The contest between the TNA and DTNA may cause a drop in support in terms of voters for the former but the real fear among established Tamil politicians is that NPP triumph at the presidential election may influence at least to a certain extent the Tamil speaking electorate not only in the N&E but upcountry region as well.
The NPP is under fire for repeatedly calling for the annihilation of established political parties to pave the way for its members to dominate the Parliament. President AKD doesn’t mince his words when he repeatedly emphasized the responsibility on the part of the electorate to clear Parliament of other political parties.

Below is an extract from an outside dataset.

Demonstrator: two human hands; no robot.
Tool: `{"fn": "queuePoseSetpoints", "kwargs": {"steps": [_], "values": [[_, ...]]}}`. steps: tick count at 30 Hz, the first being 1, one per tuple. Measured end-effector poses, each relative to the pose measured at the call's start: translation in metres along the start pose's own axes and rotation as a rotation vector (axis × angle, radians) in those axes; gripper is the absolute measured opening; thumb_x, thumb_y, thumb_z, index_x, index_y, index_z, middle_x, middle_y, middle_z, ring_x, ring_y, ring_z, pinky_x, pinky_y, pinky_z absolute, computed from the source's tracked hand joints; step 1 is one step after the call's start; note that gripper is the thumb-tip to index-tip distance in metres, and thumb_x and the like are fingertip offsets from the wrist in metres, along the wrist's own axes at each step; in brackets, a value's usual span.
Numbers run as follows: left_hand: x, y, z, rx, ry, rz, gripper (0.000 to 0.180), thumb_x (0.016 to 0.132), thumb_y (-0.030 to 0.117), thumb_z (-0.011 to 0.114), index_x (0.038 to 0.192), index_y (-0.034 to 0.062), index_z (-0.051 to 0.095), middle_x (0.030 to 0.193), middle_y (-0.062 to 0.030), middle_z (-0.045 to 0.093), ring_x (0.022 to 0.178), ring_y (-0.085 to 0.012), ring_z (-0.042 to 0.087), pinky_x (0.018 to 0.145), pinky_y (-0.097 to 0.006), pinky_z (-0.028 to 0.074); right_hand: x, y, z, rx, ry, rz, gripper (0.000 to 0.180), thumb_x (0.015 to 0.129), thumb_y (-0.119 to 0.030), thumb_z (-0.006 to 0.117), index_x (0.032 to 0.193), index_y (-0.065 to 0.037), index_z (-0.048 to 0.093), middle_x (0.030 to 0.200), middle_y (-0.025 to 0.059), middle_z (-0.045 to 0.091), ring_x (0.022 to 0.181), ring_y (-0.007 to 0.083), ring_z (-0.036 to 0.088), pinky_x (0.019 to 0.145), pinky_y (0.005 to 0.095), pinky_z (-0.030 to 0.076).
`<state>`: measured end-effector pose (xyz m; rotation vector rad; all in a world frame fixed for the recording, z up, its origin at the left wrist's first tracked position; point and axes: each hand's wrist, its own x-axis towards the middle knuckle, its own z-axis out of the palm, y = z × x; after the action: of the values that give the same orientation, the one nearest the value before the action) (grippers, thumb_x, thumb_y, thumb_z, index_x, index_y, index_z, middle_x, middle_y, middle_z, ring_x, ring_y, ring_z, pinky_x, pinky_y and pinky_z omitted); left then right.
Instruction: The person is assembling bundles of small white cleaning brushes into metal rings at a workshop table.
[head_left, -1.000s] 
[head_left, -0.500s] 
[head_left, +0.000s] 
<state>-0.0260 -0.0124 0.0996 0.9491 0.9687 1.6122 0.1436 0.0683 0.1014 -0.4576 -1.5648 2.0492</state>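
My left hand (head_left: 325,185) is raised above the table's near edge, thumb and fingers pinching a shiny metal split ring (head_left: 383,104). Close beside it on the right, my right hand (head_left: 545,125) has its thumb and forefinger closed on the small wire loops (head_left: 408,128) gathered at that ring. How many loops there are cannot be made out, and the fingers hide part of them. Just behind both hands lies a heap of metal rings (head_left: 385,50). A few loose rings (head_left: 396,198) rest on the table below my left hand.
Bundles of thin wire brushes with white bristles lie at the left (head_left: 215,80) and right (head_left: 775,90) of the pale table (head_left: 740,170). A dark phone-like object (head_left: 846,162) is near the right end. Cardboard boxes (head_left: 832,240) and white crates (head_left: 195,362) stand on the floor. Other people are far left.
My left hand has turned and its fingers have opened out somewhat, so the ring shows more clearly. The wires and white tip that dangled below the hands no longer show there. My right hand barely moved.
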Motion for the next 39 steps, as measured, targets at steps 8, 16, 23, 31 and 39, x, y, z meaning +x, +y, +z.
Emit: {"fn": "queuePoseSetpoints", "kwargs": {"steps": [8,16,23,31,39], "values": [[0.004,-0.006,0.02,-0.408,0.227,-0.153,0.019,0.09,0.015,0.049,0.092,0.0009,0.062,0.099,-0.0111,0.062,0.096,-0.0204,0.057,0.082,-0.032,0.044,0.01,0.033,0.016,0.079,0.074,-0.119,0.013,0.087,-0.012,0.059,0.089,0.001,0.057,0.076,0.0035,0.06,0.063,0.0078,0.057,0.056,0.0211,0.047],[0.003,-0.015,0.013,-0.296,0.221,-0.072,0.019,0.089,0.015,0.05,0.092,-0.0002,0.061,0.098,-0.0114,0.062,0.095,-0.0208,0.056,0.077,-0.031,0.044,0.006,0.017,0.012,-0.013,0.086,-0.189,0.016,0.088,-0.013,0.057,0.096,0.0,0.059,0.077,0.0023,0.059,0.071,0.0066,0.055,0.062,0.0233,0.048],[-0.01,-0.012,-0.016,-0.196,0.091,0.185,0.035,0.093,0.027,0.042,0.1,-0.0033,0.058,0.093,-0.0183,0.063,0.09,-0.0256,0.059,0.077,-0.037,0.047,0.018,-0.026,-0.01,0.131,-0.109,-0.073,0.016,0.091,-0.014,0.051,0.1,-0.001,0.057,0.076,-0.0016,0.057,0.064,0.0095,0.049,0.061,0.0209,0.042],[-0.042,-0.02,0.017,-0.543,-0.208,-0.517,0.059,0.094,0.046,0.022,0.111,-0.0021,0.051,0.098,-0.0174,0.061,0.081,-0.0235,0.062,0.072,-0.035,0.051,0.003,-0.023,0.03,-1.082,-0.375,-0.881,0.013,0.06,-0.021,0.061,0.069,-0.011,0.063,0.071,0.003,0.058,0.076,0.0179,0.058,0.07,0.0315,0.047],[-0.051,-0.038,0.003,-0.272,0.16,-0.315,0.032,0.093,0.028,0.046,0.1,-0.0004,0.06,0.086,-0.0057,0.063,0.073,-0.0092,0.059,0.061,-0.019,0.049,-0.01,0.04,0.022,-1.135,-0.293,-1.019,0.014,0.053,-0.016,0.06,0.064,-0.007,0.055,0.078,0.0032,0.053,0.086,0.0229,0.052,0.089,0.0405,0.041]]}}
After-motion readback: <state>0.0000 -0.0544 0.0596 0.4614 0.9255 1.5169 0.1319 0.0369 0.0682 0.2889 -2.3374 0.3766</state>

However, President AKD has signalled his readiness to work with elected representatives of Tamil political parties. Among those who had already met the President are Douglas Devananada of the EPDP and former MP S. Sritharan of the ITAK though the status of the negotiations between the government and Tamil political parties remain unclear. Devananda has already publicly announced his backing for the NPP.

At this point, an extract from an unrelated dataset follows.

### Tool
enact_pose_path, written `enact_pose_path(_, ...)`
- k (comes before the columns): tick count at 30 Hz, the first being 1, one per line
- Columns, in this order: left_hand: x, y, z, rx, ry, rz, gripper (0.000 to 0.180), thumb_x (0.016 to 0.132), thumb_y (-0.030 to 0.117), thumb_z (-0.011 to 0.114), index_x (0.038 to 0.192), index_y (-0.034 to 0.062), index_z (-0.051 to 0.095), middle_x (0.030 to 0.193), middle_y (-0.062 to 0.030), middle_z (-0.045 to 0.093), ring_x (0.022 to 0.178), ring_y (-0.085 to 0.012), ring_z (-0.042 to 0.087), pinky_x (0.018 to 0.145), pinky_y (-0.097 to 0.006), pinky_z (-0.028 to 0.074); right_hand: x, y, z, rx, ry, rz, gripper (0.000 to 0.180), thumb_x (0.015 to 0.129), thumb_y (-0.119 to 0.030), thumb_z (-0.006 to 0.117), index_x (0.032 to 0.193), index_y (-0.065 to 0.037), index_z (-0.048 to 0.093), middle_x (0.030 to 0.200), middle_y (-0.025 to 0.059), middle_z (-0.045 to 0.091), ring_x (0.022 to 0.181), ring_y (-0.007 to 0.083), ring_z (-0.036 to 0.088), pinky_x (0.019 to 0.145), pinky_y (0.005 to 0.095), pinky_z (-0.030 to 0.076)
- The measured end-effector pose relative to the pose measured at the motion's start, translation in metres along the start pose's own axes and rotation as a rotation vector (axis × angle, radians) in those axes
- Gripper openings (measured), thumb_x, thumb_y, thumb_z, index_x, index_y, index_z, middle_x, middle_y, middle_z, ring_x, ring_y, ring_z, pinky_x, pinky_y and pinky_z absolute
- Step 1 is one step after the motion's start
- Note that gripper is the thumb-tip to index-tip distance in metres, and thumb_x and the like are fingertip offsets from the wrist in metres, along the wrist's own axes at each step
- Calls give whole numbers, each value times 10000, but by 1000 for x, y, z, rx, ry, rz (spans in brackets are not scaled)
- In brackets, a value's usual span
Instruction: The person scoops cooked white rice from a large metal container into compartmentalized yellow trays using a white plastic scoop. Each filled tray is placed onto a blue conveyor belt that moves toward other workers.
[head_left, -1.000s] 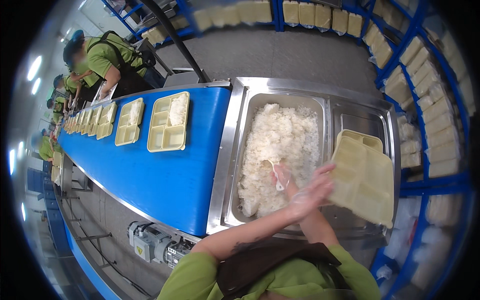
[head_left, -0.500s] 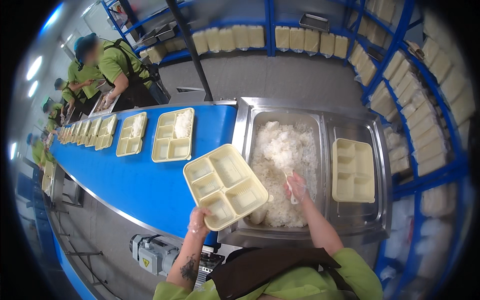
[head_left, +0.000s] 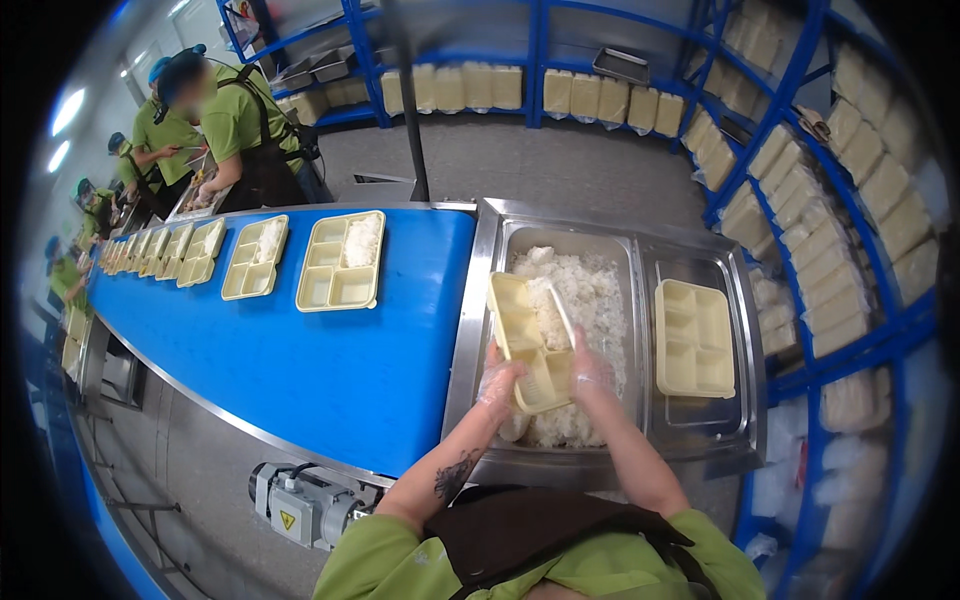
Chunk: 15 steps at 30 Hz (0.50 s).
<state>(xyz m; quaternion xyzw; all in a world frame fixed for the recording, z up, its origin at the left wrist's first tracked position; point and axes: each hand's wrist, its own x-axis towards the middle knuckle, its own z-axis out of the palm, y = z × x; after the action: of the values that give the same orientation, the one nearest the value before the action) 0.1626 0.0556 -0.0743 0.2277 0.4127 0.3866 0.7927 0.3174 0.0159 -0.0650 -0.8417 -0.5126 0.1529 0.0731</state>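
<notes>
My left hand (head_left: 499, 384), in a clear glove, grips the near left side of a cream compartment tray (head_left: 517, 320). The tray is tilted over a steel pan (head_left: 634, 262) of cooked white rice (head_left: 595, 290). My right hand (head_left: 592, 374), gloved too, is closed round the handle of a white rice paddle (head_left: 562, 308). The paddle slants along the tray's right side, where a mound of rice sits in one compartment. My right fingers are partly hidden and slightly blurred.
Left of the pan, a blue conveyor belt (head_left: 370, 360) carries a row of trays, the nearest a tray with rice (head_left: 318, 290). Stacked trays (head_left: 694, 338) stand in the steel well at right. Co-workers (head_left: 240, 130) stand along the belt's far side. Blue shelves (head_left: 735, 190) hold wrapped trays.
My left hand has brought the tray rightward from the belt's edge to over the rice pan and tilted it. The paddle has come up to the tray, and rice now lies in it.
</notes>
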Motion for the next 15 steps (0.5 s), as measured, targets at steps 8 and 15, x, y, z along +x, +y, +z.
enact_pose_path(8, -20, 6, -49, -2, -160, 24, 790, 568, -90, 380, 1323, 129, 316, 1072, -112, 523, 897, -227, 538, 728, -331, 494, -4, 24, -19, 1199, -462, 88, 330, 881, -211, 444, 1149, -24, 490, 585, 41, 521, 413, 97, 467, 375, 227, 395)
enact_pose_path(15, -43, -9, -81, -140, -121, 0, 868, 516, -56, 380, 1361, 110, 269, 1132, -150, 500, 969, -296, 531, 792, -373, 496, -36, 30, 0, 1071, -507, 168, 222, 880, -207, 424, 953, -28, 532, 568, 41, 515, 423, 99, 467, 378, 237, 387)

Former Minister and Pivithuru Hela Urumaya (PHU) leader Udaya Gammanpila, contesting the Gampaha district on Sarvajana Balaya ticket, has claimed a secret understanding between the ITAK and the NPP.
Voters are unlikely to be swayed by the Attorney-at-Law’s declaration that the NPP promised a federal structure in the N&E, resume war crimes investigations under the leadership of SSP Shani Abeysekera and Senior DIG Ravi Seneviratne, both recalled by the NPP government, and finally appoint M. A. Sumanthiran, PC, as the Foreign Affairs Minister under the proposed new government. The claim that the government needed Abeysekera and Seneviratne to resume war crimes investigations in terms of the accountability resolution adopted at UNHRC in 2015 is baseless. Sumanthiran, however, during a press conference in Jaffna declared the ITAK should consider if the party received an offer from the NPP to accept ministerial portfolios.

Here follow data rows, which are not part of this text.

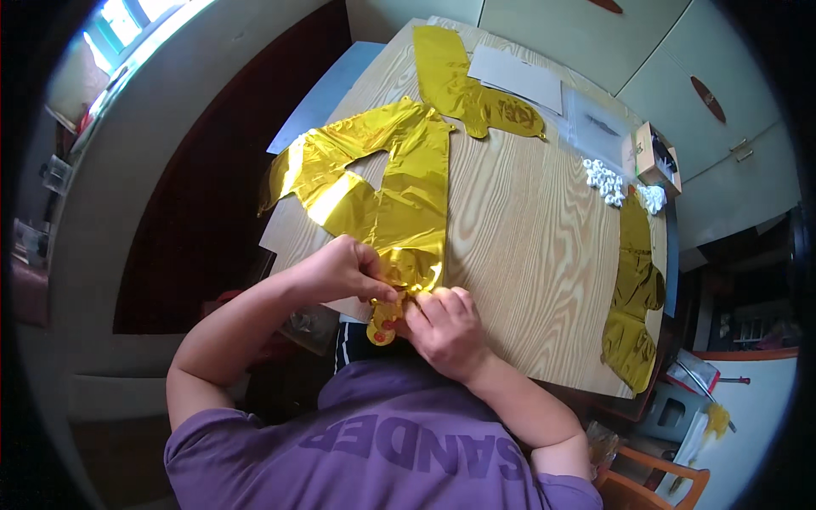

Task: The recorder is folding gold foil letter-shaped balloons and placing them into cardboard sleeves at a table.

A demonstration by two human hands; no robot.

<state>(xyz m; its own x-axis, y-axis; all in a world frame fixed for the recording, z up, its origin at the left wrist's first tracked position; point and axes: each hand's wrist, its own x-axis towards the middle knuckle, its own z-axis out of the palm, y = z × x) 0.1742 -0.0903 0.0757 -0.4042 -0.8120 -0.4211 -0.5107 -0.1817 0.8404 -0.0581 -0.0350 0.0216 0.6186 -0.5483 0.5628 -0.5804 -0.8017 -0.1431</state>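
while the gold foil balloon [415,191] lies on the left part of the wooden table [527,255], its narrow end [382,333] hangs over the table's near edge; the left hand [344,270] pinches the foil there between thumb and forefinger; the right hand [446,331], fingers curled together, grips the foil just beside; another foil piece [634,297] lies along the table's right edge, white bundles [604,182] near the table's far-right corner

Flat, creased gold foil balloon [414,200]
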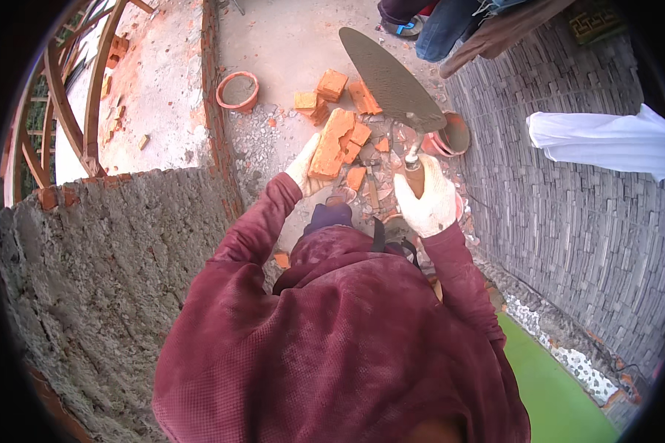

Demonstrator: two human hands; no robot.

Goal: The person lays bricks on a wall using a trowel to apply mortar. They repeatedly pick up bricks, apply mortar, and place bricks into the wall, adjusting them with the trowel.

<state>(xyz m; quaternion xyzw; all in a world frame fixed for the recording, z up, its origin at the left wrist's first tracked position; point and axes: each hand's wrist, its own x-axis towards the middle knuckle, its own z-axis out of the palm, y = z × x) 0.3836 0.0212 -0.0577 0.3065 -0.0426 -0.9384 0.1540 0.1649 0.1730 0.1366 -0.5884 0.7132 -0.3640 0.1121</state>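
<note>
The left hand (pixel 304 171), in a white work glove, is closed around the lower end of an orange brick (pixel 331 145) and holds it up, tilted, with the long side pointing away from the person. Just to the right of it, the right hand (pixel 427 201), also gloved, grips the wooden handle of a large trowel (pixel 390 79); the grey pointed blade is raised above and beyond this hand, with its flat face toward the camera. Under both hands, on the concrete floor, lies a pile of broken brick pieces (pixel 362 159). Farther beyond the left hand stands a round clay pot (pixel 237 90), and close to the right hand, partly hidden by the blade, stands another clay pot (pixel 451 136). To the left of the left hand rises a rough plastered wall (pixel 111 251). I judge that the step in hand is trimming the brick with the trowel edge. The next move would call for a firm hold on the brick and a well-aimed stroke, away from the left fingers.
</note>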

In spite of Gotabaya Rajapaksa government’s declaration in 2020 that Sri Lanka quit the Geneva-led accountability process the actual situation is quite the opposite. That process continued over the years without hindrance and now has reached a crucial juncture.
The NPP’s recent declaration that it didn’t accept Geneva intervention is irrelevant. Sri Lanka cannot side-step the accountability process by refusing to accept Geneva interventions. The lies and exaggerations have to be countered and the record set straight. The NPP government cannot under any circumstances absolve its responsibility to defend the war-winning armed forces in Geneva. Unfortunately, that issue seems to be discarded by treacherous national political parties. Let me appreciate the services rendered by patriotic groups, particularly the Global Sri Lanka Forum (GSLF) to highlight and emphasise the responsibility on the part of the government whoever is in power to defend our armed forces.
IF UNHCR continues to insist on a pound of flesh from Sri Lanka’s then leaders and the military for the most unlikely war victory in 2009 against the LTTE, dubbed by the FBI as the world’s deadliest terrorist group, going against the contrary predictions of all the so-called pundits essentially hired by the West, it will be the UN that will be on trial before the whole world for staging such selective and one-sided justice, after literally turning a blind eye to all the unimaginable atrocities that are continuing to be committed against the Palestinians. UNHCR Chief Austrian Volker Türk what about dropping 2000 pound bombs on hapless civilians taking shelter even in designated safe zones, literally cutting off all their food supplies, destroying whatever meagre water sources.